YOUR OBJECTIVE: Lines before the one containing "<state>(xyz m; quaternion" are to be left out; that line and all after it, through the end of the material below, are to be written out exactly.

GIVEN DATA:

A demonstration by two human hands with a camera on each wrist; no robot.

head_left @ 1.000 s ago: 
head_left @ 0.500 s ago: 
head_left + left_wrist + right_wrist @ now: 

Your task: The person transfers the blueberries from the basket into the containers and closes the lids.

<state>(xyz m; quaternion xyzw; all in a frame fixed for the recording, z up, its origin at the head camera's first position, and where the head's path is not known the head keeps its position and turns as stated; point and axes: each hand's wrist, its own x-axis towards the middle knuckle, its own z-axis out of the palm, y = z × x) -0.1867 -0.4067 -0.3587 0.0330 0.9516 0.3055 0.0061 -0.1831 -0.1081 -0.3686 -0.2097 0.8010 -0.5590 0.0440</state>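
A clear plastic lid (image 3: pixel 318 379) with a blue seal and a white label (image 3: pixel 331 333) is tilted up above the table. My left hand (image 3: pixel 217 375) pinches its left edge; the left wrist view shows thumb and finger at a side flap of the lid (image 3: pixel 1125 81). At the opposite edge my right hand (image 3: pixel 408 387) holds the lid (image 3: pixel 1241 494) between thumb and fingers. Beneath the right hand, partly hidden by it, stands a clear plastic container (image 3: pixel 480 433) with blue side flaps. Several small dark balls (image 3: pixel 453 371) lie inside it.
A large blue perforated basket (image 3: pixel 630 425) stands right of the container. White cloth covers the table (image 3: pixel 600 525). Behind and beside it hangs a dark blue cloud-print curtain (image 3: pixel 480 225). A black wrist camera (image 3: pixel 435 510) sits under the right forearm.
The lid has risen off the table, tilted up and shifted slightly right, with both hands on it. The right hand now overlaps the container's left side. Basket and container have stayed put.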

SOLUTION TO THE EXERCISE:
<state>(xyz m; quaternion xyzw; all in a frame fixed for the recording, z up, its origin at the head camera's first position, and where the head's path is not known the head keeps its position and turns as stated; point and axes: each hand's wrist, its own x-axis towards the middle knuckle, its own z-axis out of the palm, y = z × x) -0.1867 -0.4067 -0.3587 0.0330 0.9516 0.3055 0.0061 -0.1831 -0.1081 -0.3686 -0.2097 0.8010 -0.5590 0.0440</state>
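A clear plastic lid (image 3: pixel 318 379) with a blue seal and a white label (image 3: pixel 331 333) is tilted up above the table. My left hand (image 3: pixel 217 375) pinches its left edge; the left wrist view shows thumb and finger at a side flap of the lid (image 3: pixel 1125 81). At the opposite edge my right hand (image 3: pixel 408 387) holds the lid (image 3: pixel 1241 494) between thumb and fingers. Beneath the right hand, partly hidden by it, stands a clear plastic container (image 3: pixel 480 433) with blue side flaps. Several small dark balls (image 3: pixel 453 371) lie inside it.
A large blue perforated basket (image 3: pixel 630 425) stands right of the container. White cloth covers the table (image 3: pixel 600 525). Behind and beside it hangs a dark blue cloud-print curtain (image 3: pixel 480 225). A black wrist camera (image 3: pixel 435 510) sits under the right forearm.
The lid has risen off the table, tilted up and shifted slightly right, with both hands on it. The right hand now overlaps the container's left side. Basket and container have stayed put.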

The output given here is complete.